Un modo di procedere che rende inutile l’utilizzo del farmaco antimalarico perché «l’idrossiclorochina non ha un effetto antivirale, ma quello che viene sfruttato è il suo effetto contro l’evoluzione della “cascata” infiammatoria, quella in cui l’organismo elabora una tempesta di citochine, che fa precipitare la situazione. Ecco: la clorochina impedisce la tempesta di citochine, permettendo così al nostro sistema immunitario di combattere bene il covid», per questo motivo «l’idrossiclorochina deve essere somministrata subito alla comparsa dei primi sintomi, non in fase avanzata quando ormai la tempesta è in atto. Il virus infatti provoca un eccesso di difese dell’organismo che fa precipitare la situazione con la sindrome da coagulazione intravascolare disseminata».

Per quanto riguarda la sicurezza del farmaco: «Praticamente sono stati presi in considerazione studi che però partivano da una dose di clorochina eccessiva, noi citiamo un lavoro recente che dimostra come i pazienti trattati in cronico con HCL, come quelli affetti da artrite reumatoide o nei casi di lupus eritematoso sistemico, non hanno effetti collaterali. Nei nostri registri, con i dosaggi giusti, non c’è alcun problema di sicurezza».

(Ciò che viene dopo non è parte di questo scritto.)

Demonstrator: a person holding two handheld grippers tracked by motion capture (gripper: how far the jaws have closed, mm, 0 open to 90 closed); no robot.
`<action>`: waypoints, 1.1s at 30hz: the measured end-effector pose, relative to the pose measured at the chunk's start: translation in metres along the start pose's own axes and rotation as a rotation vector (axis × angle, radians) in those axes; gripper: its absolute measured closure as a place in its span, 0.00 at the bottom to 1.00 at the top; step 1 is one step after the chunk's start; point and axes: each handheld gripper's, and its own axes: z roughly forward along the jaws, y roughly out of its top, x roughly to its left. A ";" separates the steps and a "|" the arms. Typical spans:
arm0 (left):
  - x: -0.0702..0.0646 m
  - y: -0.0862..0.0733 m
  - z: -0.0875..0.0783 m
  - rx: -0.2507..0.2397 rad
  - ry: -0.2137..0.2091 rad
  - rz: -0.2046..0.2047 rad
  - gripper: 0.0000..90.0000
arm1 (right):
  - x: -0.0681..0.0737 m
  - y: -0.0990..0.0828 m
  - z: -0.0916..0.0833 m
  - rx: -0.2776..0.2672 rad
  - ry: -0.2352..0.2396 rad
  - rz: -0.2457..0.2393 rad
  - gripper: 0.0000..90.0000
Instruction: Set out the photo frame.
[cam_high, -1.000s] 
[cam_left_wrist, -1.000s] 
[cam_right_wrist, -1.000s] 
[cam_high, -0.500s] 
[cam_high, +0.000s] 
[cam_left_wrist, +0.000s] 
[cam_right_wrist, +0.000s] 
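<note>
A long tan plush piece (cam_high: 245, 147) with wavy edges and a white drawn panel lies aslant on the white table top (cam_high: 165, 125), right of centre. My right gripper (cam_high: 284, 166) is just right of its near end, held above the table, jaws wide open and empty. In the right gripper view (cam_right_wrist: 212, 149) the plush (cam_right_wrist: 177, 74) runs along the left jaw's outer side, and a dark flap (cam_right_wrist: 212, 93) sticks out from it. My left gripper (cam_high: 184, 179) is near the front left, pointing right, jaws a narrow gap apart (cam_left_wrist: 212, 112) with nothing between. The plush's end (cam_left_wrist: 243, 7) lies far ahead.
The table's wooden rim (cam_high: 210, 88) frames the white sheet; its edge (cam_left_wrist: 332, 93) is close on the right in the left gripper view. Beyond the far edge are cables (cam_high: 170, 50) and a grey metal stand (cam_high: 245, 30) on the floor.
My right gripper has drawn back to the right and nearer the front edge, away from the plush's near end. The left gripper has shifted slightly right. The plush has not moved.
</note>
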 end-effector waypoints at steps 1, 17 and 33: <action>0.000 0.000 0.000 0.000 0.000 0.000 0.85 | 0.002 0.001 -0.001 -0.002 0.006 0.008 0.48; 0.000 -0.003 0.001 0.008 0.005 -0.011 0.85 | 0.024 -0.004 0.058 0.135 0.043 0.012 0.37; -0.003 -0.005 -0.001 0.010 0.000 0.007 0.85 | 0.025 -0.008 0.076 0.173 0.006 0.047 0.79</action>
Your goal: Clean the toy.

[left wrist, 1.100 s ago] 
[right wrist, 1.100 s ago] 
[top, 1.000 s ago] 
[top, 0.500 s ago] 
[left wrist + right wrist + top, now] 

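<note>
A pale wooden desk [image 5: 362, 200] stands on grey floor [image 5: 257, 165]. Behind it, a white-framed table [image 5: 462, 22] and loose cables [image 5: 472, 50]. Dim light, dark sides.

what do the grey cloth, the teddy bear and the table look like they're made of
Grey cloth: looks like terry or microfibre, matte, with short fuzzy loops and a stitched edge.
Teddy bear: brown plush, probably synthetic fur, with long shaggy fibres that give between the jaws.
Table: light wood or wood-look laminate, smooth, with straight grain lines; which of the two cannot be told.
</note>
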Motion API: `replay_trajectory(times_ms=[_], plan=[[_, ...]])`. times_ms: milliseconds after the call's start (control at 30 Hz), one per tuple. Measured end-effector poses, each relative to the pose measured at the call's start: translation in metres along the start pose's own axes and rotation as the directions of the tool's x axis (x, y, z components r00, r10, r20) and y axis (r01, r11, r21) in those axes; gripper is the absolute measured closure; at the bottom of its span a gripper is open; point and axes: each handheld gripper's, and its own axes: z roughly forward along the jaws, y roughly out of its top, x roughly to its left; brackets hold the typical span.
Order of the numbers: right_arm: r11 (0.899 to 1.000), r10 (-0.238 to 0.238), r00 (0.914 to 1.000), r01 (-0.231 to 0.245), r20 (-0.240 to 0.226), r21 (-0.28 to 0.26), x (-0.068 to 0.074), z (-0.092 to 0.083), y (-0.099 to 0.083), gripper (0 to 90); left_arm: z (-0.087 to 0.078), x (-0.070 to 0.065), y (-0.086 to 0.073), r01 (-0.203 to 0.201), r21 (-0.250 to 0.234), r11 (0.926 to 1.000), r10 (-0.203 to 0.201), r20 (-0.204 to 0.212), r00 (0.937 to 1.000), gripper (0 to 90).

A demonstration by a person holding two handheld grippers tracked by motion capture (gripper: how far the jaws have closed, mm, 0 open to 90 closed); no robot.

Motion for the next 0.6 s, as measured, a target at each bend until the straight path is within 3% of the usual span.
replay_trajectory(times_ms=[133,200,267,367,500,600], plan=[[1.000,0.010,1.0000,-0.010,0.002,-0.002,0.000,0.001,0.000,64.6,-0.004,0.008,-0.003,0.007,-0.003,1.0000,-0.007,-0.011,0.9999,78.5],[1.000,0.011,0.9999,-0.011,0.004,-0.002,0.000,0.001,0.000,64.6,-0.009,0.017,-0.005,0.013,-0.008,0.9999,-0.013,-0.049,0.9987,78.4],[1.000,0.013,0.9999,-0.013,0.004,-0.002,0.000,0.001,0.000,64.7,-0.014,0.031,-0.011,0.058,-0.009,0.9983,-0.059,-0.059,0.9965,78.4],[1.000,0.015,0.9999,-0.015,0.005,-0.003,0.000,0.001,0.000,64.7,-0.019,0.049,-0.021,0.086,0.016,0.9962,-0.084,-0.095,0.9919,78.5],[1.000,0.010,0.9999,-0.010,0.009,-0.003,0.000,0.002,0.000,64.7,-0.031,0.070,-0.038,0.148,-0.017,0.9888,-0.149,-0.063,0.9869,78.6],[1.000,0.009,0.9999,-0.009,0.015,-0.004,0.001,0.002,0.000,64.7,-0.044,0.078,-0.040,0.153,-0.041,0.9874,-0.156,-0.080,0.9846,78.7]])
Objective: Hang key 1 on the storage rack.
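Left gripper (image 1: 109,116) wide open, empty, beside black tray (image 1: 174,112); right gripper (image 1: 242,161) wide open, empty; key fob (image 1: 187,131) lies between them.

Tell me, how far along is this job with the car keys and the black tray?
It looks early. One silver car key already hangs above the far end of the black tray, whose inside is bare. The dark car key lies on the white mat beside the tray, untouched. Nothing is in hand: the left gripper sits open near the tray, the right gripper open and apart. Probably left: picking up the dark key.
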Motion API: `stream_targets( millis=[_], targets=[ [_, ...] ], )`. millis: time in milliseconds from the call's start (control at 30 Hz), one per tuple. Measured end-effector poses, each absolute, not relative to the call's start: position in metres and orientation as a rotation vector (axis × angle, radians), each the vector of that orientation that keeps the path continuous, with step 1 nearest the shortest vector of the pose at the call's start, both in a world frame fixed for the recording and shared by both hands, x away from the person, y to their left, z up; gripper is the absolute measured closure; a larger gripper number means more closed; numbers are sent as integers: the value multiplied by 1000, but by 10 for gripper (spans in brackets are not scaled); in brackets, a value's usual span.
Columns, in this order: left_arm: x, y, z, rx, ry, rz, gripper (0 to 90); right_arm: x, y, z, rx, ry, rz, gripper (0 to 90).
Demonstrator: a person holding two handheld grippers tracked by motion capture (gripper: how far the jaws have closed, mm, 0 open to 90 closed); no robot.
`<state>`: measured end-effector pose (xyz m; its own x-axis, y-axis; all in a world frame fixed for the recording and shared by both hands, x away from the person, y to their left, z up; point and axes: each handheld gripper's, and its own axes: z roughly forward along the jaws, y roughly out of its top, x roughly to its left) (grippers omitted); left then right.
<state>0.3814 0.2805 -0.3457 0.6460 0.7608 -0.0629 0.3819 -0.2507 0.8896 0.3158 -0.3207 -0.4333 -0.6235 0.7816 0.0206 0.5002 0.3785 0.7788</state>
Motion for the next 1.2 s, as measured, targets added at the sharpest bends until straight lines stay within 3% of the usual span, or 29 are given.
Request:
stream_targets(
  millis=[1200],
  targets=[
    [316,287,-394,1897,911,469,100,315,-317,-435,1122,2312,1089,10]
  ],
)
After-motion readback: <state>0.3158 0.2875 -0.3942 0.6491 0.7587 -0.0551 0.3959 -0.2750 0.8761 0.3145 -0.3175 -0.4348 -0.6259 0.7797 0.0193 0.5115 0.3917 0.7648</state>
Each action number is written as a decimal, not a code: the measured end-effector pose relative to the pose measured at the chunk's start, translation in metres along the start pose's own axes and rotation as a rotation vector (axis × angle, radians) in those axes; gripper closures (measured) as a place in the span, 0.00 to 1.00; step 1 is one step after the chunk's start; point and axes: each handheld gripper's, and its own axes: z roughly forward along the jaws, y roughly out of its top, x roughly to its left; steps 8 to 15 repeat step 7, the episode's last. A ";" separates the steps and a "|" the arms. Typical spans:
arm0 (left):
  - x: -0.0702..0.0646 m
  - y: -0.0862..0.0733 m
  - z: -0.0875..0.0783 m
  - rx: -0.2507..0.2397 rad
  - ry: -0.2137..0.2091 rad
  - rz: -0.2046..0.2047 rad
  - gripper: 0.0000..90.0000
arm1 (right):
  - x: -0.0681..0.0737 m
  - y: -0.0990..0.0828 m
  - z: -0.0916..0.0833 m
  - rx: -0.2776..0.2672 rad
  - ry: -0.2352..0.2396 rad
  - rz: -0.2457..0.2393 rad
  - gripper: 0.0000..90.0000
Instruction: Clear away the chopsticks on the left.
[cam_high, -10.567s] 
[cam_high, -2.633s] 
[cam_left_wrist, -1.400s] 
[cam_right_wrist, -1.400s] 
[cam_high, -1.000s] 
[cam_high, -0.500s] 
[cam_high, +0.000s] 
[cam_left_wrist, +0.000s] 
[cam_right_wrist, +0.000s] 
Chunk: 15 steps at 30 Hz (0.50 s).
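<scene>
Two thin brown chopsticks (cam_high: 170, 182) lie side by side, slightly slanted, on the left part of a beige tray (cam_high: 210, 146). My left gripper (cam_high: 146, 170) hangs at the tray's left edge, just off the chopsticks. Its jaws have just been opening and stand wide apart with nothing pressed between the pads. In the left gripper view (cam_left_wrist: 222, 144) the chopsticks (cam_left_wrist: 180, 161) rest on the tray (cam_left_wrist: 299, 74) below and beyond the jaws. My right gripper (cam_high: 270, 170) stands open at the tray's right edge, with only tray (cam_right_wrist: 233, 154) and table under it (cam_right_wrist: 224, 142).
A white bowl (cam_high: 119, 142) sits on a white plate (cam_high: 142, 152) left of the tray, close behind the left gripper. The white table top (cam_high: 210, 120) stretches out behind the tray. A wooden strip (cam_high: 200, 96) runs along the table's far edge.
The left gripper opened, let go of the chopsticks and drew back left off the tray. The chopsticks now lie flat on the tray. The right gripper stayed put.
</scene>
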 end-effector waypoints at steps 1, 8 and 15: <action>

Gli studi realizzati dal dottor Alessandro Capucci e da altri colleghi indicano «che se tratti i pazienti a domicilio ai primi sintomi influenzali - ribadisco ai primi sintomi -, con idrossiclorochina, hai il 95% di guarigioni a domicilio. Questo sarebbe fondamentale in questo momento in cui stiamo occupando in modo indiscriminato gli ospedali con pazienti covid positivi a scapito di pazienti che hanno altre patologie e non possono essere trattati».

Nonostante questi risultati incoraggianti l’AIFA non vuole prestare ascolto alla rete di medici che utilizza l’idrossiclorochina. Ma la rete si allarga e il loro lavoro procede. Per questo hanno deciso di rivolgersi direttamente ai presidenti di Regione.